An investment in health at the community level
By Kathleen Sebelius
Detroit Free Press
June 20, 2012
Today, I'm scheduled to visit the Covenant Community Care health center here in Detroit to announce nearly $129 million in additional grants that will bring primary care to underserved communities across America. These grants, made possible by the 2010 health reform law, are part of one of the underreported success stories of the last few years -- a historic investment that is bolstering health services for our most vulnerable populations around the country.
We know that people who have doctors, nurses, dentists and mental health professionals nearby are much more likely to get the care they need. Yet we've seen a growing shortage of health care providers in many communities, especially in inner-city neighborhoods. In northeast Detroit, for example, Covenant estimates that there is just one primary care physician for every 11,000 people.

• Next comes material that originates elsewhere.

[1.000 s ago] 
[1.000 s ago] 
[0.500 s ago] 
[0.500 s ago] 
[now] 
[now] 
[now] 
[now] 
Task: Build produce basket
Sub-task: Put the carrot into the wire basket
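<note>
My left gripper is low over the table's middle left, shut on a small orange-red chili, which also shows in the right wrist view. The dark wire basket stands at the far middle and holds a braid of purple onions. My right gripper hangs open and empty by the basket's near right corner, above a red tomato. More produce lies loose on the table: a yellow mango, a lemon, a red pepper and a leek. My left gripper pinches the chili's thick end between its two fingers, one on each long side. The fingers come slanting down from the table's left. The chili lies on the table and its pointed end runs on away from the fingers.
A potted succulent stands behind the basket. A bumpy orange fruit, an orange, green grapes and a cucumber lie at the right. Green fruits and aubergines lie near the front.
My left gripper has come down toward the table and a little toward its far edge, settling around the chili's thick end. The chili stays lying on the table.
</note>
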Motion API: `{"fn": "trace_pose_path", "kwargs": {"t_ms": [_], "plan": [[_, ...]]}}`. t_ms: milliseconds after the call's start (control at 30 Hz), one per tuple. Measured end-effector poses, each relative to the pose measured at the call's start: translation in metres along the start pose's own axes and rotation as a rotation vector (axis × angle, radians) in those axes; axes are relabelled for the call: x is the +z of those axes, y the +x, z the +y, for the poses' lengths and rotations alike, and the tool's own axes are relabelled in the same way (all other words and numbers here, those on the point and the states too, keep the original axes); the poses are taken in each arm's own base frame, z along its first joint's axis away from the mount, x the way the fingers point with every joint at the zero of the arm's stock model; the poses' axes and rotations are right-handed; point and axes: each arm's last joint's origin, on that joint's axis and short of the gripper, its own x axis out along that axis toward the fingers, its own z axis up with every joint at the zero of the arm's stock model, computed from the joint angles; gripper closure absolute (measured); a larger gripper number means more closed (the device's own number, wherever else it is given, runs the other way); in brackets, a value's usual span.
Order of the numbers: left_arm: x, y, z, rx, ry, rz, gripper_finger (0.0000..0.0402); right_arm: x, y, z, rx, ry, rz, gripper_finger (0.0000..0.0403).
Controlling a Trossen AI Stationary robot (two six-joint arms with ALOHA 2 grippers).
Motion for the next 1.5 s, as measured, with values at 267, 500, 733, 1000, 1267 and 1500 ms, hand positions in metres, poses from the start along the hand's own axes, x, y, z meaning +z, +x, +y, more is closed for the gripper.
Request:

One of the best ways for reaching these underserved populations is community health centers. Funded by the federal government, community health centers deliver comprehensive, high-quality primary health care to patients, regardless of ability to pay.
Many of the services offered by community health centers actually save money in the long run because they keep people from making expensive visits to emergency rooms. And community health centers do it all on budgets far smaller than those available to bigger facilities.
Today's grants, which were made available by the health care law, will make it possible for an additional 1.25 million patients to get care.
For example, Covenant Community Care will use its grant to develop a new site, Covenant Moross Health Center, and expand primary health care services to northeast Detroit, where more than half of the 77,000 residents live at or below 200% of poverty. They'll also start up a mobile medical van that will help them reach patients who might not receive care otherwise, especially among the homeless population. Altogether, these improvements will allow them to provide medical and dental care to about 8,000 new patients.
This investment can also have a powerful economic impact. When a community health center expands its services, it creates new positions for outreach workers, health educators and health care providers. That means more jobs, more tax revenue and more stability for the local community.
It also means better health.
This administration believes that no matter who you are or where you live, you have a right to quality, affordable health care. Thanks to the health care law and announcements like the one we're making today, we're moving in that direction.
Kathleen Sebelius is Secretary of the U.S. Department of Health and Human Services.